If a line in the entries below holds the string "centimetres", copy it.

··· Dataset records ···

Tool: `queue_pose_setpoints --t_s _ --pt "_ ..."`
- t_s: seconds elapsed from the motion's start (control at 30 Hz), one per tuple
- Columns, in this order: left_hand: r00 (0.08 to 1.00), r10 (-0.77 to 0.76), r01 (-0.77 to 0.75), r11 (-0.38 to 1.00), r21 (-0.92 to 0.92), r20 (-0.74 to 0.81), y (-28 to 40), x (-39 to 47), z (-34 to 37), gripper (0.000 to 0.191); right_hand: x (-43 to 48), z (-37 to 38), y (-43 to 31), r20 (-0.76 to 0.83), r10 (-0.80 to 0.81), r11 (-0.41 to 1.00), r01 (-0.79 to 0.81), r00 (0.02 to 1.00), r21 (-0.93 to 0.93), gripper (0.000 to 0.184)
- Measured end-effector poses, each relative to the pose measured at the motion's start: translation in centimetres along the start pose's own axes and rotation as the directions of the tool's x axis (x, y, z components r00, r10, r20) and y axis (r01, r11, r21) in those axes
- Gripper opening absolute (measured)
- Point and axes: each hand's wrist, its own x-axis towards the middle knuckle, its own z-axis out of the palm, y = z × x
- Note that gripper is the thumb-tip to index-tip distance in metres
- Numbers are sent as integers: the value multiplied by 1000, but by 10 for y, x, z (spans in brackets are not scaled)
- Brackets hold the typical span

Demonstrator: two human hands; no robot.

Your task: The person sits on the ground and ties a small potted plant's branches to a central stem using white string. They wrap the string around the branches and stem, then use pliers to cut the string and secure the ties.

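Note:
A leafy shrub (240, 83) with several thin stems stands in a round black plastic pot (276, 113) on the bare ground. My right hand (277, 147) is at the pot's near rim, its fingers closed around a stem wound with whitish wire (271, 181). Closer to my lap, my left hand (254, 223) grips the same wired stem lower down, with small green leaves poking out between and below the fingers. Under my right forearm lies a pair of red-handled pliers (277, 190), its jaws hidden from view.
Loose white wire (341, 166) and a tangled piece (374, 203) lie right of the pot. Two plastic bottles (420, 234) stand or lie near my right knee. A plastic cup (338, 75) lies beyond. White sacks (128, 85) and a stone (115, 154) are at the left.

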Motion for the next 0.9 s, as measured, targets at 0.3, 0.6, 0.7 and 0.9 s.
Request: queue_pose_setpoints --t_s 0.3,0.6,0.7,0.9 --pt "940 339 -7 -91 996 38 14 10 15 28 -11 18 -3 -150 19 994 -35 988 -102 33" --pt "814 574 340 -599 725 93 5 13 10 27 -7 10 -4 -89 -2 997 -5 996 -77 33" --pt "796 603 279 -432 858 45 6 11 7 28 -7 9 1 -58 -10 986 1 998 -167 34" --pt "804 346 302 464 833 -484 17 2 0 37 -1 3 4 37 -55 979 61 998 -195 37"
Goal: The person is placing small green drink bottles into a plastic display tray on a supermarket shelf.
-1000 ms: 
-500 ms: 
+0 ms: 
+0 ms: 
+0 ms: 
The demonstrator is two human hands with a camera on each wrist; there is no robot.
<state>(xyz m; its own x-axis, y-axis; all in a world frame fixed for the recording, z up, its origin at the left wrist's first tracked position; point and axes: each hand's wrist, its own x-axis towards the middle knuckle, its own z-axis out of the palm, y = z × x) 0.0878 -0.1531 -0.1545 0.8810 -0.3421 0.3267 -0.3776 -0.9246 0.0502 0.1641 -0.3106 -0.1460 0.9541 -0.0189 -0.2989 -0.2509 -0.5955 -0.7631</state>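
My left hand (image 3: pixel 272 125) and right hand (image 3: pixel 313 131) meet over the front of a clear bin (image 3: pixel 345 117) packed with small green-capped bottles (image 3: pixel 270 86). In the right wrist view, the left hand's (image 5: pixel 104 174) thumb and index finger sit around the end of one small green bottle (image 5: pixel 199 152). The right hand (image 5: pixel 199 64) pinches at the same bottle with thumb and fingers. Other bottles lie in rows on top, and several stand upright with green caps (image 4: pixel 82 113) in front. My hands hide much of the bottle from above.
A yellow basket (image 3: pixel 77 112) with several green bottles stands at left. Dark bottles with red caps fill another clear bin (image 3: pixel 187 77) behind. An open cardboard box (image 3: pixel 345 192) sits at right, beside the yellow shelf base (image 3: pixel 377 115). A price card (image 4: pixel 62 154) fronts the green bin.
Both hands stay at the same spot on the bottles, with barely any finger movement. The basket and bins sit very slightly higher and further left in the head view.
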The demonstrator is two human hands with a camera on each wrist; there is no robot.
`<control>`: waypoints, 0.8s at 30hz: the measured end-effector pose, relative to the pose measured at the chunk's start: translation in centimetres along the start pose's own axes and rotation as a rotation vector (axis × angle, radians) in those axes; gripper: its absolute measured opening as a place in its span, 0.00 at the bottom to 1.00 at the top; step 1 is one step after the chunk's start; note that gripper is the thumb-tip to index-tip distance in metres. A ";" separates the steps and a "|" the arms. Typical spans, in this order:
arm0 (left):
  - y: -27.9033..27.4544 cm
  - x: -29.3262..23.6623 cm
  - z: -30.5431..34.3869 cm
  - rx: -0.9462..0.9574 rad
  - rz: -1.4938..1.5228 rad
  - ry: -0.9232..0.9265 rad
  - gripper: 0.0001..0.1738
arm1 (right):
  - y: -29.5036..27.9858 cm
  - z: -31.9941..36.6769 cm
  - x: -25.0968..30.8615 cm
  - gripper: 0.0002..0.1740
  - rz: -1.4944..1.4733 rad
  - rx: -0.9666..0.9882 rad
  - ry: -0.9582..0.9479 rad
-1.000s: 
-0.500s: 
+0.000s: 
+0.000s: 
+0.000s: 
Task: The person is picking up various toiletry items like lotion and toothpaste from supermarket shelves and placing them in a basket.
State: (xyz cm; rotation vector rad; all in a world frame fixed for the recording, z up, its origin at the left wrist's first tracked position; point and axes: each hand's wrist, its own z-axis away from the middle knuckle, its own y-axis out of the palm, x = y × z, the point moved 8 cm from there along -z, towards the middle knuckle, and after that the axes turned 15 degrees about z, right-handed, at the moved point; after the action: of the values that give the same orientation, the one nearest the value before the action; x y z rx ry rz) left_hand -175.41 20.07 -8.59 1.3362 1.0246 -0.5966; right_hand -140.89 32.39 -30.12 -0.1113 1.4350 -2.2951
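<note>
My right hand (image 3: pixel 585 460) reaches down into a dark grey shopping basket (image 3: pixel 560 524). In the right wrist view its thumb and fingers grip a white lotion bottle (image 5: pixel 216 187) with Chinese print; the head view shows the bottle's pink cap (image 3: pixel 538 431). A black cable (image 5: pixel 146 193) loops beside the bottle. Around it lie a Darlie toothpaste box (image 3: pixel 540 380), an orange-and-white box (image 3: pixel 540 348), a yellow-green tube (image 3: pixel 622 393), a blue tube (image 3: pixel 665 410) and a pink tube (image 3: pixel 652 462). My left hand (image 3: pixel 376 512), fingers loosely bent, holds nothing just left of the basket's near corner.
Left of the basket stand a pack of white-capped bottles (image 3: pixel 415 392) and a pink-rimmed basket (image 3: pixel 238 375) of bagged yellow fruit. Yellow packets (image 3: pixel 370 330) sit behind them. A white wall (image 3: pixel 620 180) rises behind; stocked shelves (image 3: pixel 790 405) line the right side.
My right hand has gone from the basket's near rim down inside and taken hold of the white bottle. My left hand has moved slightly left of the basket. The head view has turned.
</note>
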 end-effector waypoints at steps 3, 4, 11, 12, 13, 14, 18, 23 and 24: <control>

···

## Result for this task
- Measured end-effector poses, each relative to the pose measured at the motion's start: translation in centimetres along the start pose's own axes and rotation as the directions of the tool's x axis (x, y, z components r00, r10, r20) and y axis (r01, r11, r21) in those axes
`<control>`: waypoints, 0.8s at 30hz: the measured end-effector pose, relative to the pose measured at the chunk's start: translation in centimetres along the start pose's own axes and rotation as a rotation vector (axis × angle, radians) in those axes; gripper: its absolute measured opening as a place in its span, 0.00 at the bottom to 1.00 at the top; step 1 is one step after the chunk's start; note that gripper is the thumb-tip to index-tip distance in metres. A ";" separates the steps and a "|" the arms. Typical spans, in this order:

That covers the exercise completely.